WHAT YOU HAVE TO DO.
Please return every line from the entries that has the string "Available" in it.

RECORDS FOR THE TASK.
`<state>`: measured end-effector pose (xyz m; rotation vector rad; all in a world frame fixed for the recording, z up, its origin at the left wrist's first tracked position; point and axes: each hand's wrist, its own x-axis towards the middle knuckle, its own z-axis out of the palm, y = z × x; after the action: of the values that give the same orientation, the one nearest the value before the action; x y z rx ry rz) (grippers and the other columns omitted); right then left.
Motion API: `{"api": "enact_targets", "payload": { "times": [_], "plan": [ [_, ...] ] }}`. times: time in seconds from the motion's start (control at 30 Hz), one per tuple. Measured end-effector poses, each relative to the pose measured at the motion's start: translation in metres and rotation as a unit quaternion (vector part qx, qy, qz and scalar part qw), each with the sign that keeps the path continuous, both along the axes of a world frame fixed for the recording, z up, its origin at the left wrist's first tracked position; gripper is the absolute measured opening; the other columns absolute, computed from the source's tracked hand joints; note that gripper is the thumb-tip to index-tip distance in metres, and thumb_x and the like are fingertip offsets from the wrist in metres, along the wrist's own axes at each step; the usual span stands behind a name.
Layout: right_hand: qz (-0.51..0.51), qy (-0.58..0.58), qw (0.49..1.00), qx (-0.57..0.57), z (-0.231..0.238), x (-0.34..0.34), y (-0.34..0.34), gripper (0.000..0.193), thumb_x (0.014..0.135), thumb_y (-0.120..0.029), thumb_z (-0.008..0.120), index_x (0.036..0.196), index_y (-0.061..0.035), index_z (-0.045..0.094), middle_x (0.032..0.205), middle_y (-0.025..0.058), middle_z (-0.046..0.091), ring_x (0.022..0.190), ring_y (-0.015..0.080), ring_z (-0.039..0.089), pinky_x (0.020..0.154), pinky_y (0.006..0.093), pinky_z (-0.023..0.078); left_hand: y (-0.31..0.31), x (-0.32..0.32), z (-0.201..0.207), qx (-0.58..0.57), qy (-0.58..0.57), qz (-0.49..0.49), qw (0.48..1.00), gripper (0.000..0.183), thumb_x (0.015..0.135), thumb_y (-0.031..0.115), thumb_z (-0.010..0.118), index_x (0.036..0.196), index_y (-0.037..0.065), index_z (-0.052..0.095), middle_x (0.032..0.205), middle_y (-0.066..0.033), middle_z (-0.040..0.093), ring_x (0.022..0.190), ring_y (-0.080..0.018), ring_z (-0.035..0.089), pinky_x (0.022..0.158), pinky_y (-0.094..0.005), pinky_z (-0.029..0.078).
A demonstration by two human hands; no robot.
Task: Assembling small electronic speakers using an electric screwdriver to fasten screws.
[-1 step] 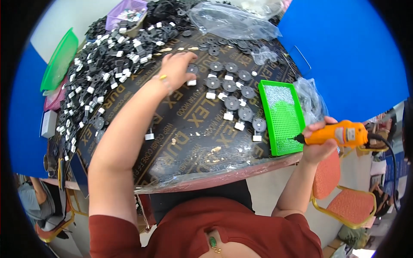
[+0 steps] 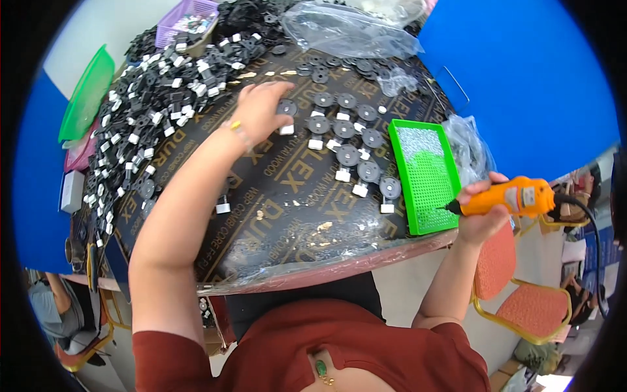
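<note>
My left hand (image 2: 263, 112) reaches over the table with its fingers stretched apart. A black disc-shaped part with a white block (image 2: 287, 111) lies between its thumb and fingertips; whether they touch it I cannot tell. My right hand (image 2: 480, 223) is wrapped round an orange electric screwdriver (image 2: 516, 197), whose thin black tip points left over a green tray (image 2: 410, 221). Small silvery pieces, probably screws, cover the far part of that tray. To the tray's left, several more disc parts (image 2: 347, 155) with white blocks are set out in loose rows.
A big heap of black parts with white blocks (image 2: 176, 91) fills the left side, a purple basket (image 2: 164, 32) behind it. Loose black discs (image 2: 320, 70) and clear plastic bags (image 2: 346, 32) lie at the back. The screwdriver's black cable (image 2: 593, 228) hangs at right, near a red chair (image 2: 522, 312).
The whole scene has shifted slightly left in the picture. Both hands keep nearly the same pose, the left still by the disc part and the right still holding the screwdriver.
</note>
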<state>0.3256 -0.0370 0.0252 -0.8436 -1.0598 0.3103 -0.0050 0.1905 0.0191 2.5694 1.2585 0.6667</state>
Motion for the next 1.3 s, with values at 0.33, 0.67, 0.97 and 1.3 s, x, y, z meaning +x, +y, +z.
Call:
{"api": "enact_targets", "payload": {
  "times": [0.33,0.67,0.97,1.3],
  "plan": [
    [-0.006,-0.016,1.000,-0.021,-0.016,0.015,0.005,0.069,0.079,-0.057,0.065,0.108,0.0032,0.049,0.071,0.0113,0.062,0.053,0.0142,0.055,0.051,0.0233,0.045,-0.182,-0.002,0.006,-0.046,-0.013,-0.098,0.994,0.048,0.064,0.014,0.078,0.108,0.009,0.060,0.105,-0.0079,0.061,0.121,-0.0288,0.047,0.101,-0.0457,0.029],
    [-0.022,-0.031,0.999,-0.030,-0.015,0.011,0.002,0.070,0.078,-0.059,0.064,0.108,0.0021,0.049,0.070,0.0102,0.062,0.052,0.0133,0.055,0.051,0.0222,0.045,-0.197,0.007,-0.027,-0.070,-0.089,-0.036,0.993,0.054,0.060,0.018,0.082,0.109,0.008,0.061,0.107,-0.0097,0.062,0.121,-0.0294,0.048,0.102,-0.0442,0.029],
    [0.035,-0.010,0.997,0.063,0.022,-0.029,-0.010,0.075,0.080,-0.067,0.054,0.113,-0.0002,0.045,0.074,0.0142,0.061,0.052,0.0178,0.054,0.049,0.0275,0.047,-0.198,0.001,-0.035,-0.093,-0.101,-0.045,0.989,0.045,0.067,0.024,0.078,0.106,0.009,0.063,0.106,-0.0072,0.063,0.123,-0.0277,0.047,0.104,-0.0456,0.026],
    [0.321,0.029,0.947,0.008,0.005,-0.152,0.025,0.079,0.071,-0.070,0.058,0.108,-0.0002,0.044,0.075,0.0144,0.063,0.057,0.0158,0.058,0.055,0.0262,0.050,-0.199,-0.003,-0.042,-0.081,-0.111,-0.040,0.990,0.047,0.066,0.024,0.079,0.108,0.010,0.062,0.107,-0.0050,0.063,0.125,-0.0275,0.044,0.104,-0.0462,0.025]
  ]
}}
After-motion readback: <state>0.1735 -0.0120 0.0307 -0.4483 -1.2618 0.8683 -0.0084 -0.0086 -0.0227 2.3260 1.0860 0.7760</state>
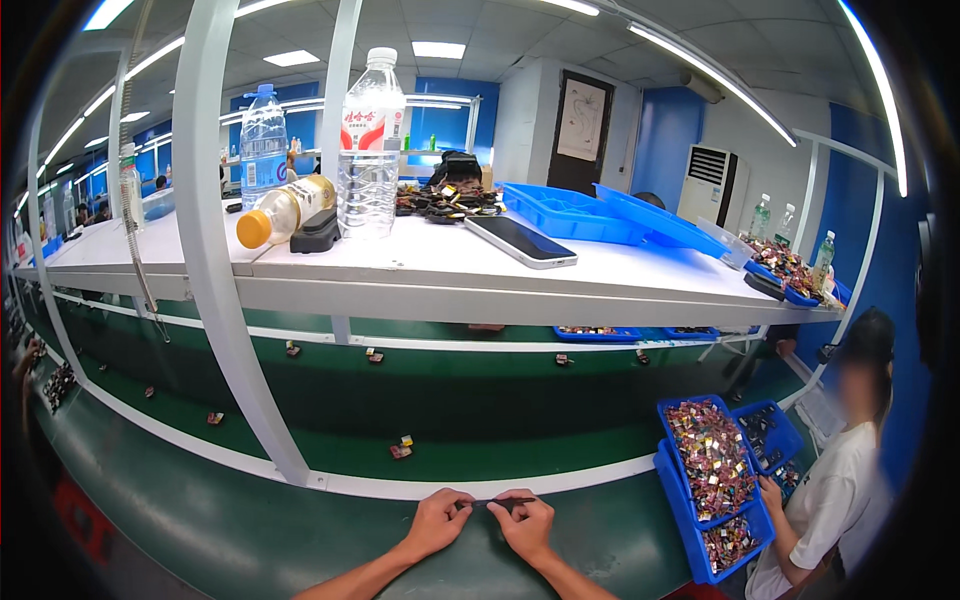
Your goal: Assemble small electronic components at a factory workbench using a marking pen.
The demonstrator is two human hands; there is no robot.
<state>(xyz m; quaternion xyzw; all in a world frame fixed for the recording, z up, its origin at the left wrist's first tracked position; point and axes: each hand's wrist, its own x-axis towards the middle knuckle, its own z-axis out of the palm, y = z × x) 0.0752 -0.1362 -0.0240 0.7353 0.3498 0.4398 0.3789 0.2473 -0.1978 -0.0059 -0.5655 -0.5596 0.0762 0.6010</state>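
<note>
Close together at the front edge of the dark green bench, my left hand (436, 522) and my right hand (527, 526) face each other with fingers pinched. Between them runs a thin dark piece (484, 502), gripped at its left end by my left fingertips and at its right by my right. Its kind is too small to make out, and the fingers cover much of it. Just beyond my hands lies the white rail (400, 486) of the bench frame.
Blue bins (690, 530) heaped with small reddish parts stand at right, beside a person in a white shirt (835, 500). Small parts (401, 449) lie scattered on the green surface. A white post (225, 250) rises at left. Bottles (370, 150), a phone (520, 241) and blue trays (575, 215) occupy the shelf.
</note>
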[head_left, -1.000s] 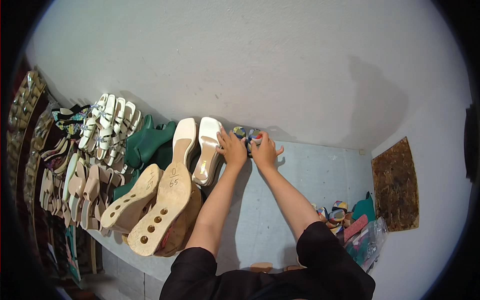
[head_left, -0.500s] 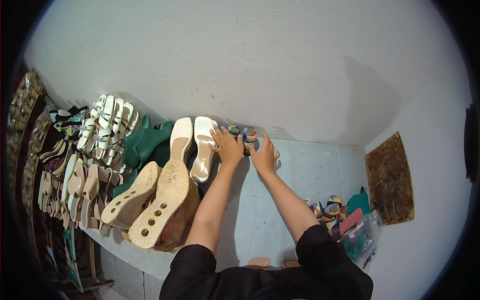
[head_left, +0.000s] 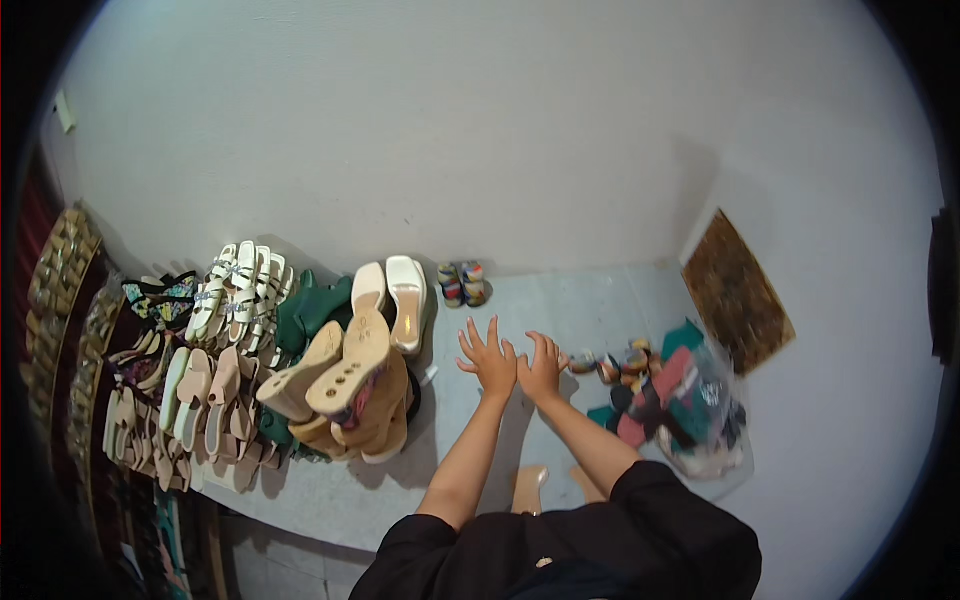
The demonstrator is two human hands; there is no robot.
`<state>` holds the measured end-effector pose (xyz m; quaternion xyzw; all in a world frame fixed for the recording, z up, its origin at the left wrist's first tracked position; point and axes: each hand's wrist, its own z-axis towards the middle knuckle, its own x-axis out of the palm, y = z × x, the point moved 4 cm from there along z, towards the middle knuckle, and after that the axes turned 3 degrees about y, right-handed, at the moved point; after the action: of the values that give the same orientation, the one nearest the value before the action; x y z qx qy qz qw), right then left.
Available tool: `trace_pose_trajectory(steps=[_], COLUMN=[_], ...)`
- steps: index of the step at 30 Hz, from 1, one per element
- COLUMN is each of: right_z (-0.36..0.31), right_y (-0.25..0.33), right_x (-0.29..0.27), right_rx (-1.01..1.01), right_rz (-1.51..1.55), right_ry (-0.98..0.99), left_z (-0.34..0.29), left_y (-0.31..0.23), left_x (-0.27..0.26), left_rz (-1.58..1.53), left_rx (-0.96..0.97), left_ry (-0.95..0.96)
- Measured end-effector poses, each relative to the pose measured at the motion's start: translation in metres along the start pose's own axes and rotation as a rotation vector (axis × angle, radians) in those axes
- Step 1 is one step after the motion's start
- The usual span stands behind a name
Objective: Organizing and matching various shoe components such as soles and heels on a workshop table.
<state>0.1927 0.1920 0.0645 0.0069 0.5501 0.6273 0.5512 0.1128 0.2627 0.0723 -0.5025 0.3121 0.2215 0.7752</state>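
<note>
Over the pale table, my left hand (head_left: 488, 361) spreads its fingers and holds nothing. Close beside it is my right hand (head_left: 541, 369), also open and without anything in it; I cannot tell if the two touch. Beyond them, against the wall, stands a pair of small multicoloured patterned pieces (head_left: 462, 285), like covered shoe heels. Similar patterned pieces (head_left: 607, 369) lie just right of my right hand. To the left of my left hand are a white open-toe slide (head_left: 407, 300) and a beige one (head_left: 368, 291).
Stacked tan soles with holes (head_left: 350, 362) stand at the left, beside green shoes (head_left: 315, 308), strappy white sandals (head_left: 242, 288) and several beige slides (head_left: 224, 395). A clear plastic bag (head_left: 717, 385) and pink pieces (head_left: 672, 371) sit right. Shiny tan pieces (head_left: 530, 488) lie near my body.
Both hands have drawn back toward me, away from the patterned pair at the wall, which now stands by itself. The view has shifted, showing more of the right-hand pile.
</note>
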Motion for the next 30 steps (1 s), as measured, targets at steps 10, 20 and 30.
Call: trace_pose_trajectory(steps=[10,20,30], right_z=[-0.106,-0.098,-0.005], right_y=[-0.05,-0.079,-0.11], right_x=[-0.093,-0.14,-0.097], right_rx=[0.077,-0.01,-0.049], right_rz=[-0.231,-0.476,-0.566], right_ry=[-0.037,-0.112,0.288], left_z=[-0.113,-0.153,-0.143], left_y=[-0.023,-0.039,-0.019], left_x=[-0.018,0.017,-0.012], left_rz=[0.054,0.051,0.083], left_rx=[0.154,0.194,0.02], left_ry=[0.163,0.281,0.166])
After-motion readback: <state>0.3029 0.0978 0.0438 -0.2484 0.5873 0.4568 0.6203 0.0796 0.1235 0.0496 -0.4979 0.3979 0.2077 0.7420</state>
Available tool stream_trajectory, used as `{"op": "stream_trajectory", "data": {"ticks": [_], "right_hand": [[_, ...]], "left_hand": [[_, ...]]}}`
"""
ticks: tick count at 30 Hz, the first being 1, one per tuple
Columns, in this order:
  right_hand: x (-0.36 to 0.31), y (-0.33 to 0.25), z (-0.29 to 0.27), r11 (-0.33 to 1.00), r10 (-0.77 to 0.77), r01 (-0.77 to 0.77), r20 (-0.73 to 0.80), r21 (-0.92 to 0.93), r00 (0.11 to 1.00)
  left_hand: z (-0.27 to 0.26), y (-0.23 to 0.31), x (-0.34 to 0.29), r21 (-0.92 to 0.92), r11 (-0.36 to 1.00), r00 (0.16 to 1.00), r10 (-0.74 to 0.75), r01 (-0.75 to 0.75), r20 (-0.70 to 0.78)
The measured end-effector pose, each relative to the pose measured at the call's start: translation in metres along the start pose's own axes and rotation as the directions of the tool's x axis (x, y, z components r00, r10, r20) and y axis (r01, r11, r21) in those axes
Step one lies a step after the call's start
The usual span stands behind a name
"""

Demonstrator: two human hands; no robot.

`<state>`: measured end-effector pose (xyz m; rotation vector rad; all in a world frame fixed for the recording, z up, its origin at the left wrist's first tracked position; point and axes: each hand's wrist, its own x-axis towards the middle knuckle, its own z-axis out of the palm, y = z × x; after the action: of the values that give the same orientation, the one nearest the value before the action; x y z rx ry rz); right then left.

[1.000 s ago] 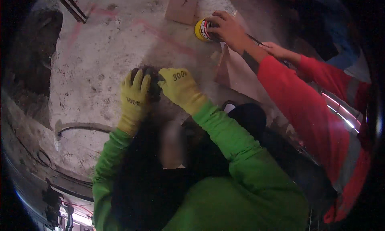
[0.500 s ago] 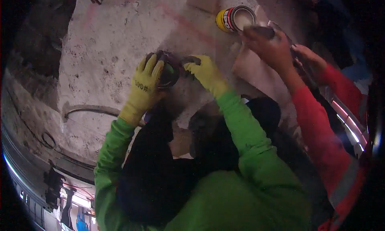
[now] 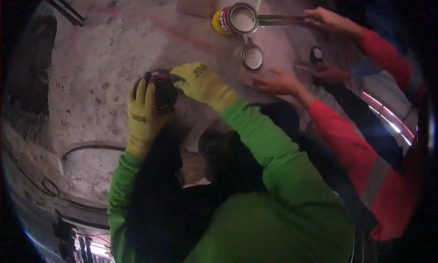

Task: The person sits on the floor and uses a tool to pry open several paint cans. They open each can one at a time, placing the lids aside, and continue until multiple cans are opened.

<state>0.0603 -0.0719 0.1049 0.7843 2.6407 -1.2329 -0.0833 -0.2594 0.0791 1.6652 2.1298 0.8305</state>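
Left hand (image 3: 142,114) in a yellow glove, fingers curled up around the near and left side of a small dark round can (image 3: 159,90), clamped on it. Right hand (image 3: 200,83), gloved the same yellow, at the can's right edge, thumb and fingertips pinched on the rim there, touching the top. Can held between the two gloves just above the pale, speckled concrete floor (image 3: 96,57); whether resting on the floor or lifted off it, impossible to tell. Both forearms in bright green sleeves (image 3: 255,140), coming up from the lower edge over dark trousers (image 3: 150,203). Farther off, toward the upper right, an open yellow tin (image 3: 235,19) with a pale filling, lying on the floor well apart from the dark can. Just below it a small round metal lid (image 3: 252,56), pale inside. A long flat metal blade (image 3: 280,20) reaching from the tin's mouth to a co-worker's bare hand (image 3: 326,20). A second bare hand (image 3: 276,84) of the co-worker near the lid, fingers stretched forward and close together, on a red sleeve (image 3: 346,140) with a grey reflective band. Pink chalk-like lines (image 3: 178,32) across the floor between the two cans.
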Motion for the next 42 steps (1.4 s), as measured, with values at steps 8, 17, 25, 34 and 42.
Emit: {"op": "stream_trajectory", "data": {"ticks": [8,17,25,34,42], "right_hand": [[-0.006,0.005,0.004,0.906,0.224,-0.193,-0.04,0.376,0.974],[-0.003,0.007,-0.001,0.999,-0.03,0.032,-0.074,0.032,0.997],[-0.007,0.001,-0.004,0.952,0.141,-0.114,-0.076,0.284,0.987],[0.01,0.012,-0.01,0.995,-0.039,0.041,-0.023,0.09,0.999],[0.033,0.011,-0.021,0.838,0.33,-0.429,0.311,0.339,0.891]], "left_hand": [[-0.003,0.001,0.003,-0.061,0.998,0.999,0.001,-0.004,-0.044],[-0.021,-0.002,0.025,-0.027,0.999,0.991,0.026,-0.023,0.13],[-0.023,-0.01,0.033,-0.043,0.997,0.984,0.064,-0.057,0.166],[-0.021,0.009,0.043,0.054,0.997,0.974,-0.07,0.06,0.216],[-0.013,0.01,0.037,0.092,0.995,0.976,-0.064,0.046,0.209]]}}
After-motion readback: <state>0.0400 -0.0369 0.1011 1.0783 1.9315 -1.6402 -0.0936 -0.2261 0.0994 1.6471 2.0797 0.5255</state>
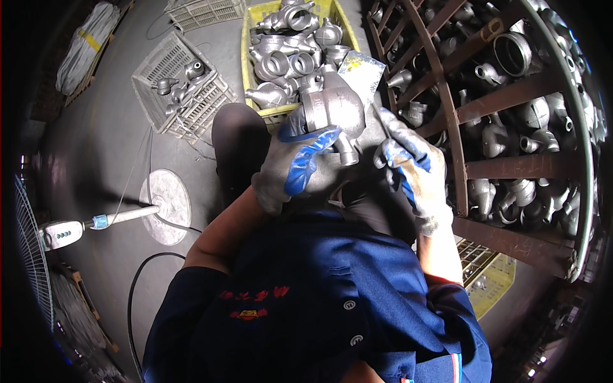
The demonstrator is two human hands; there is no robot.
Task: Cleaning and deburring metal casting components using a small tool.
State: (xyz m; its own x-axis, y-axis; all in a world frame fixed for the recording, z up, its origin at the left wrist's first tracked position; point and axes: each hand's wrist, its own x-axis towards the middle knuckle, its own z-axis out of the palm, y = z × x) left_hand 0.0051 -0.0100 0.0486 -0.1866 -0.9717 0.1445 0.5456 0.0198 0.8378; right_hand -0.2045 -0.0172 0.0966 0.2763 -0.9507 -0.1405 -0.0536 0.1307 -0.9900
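Observation:
My left hand (290, 153), in a grey and blue coated glove, is closed round a grey metal pipe casting (335, 108). The casting has a round body, a wide threaded-looking collar and a short spout pointing down toward me. Close by on the right, my right hand (408, 156), gloved the same way, is closed on a thin dark rod-like tool (385, 123). The rod's tip points up beside the casting, apart from it as far as I can see; the exact kind of tool cannot be made out.
Ahead stands a yellow crate (247, 57) heaped with similar castings. A beige crate (150, 105) with a few castings sits left of it. On the right is a rusty steel cage (456, 143) full of castings. A floor fan (64, 234) with a round base (167, 220) stands left.

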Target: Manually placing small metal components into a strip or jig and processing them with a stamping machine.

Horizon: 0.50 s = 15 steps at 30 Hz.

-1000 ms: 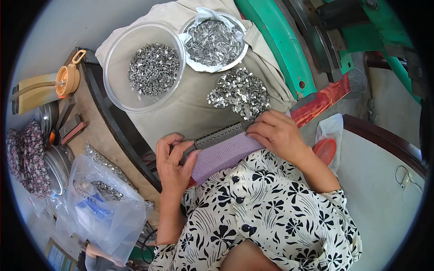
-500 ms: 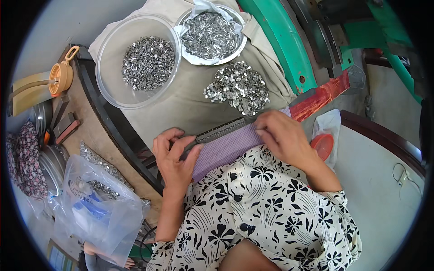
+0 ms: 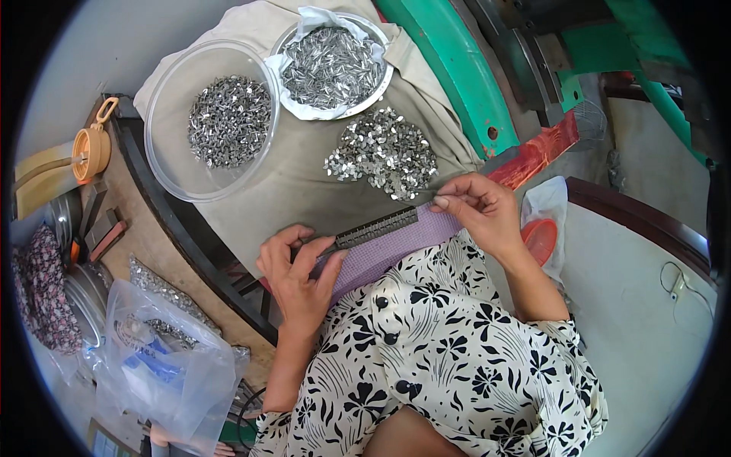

EXERCISE ANSWER.
Available tool: `trace_pose_trajectory(steps=[_], COLUMN=[_], ...)`
Available tool stream_trajectory, used as `{"op": "stream_trajectory", "data": {"ticks": [_], "right_hand": [[_, ...]], "left_hand": [[_, ...]]}}`

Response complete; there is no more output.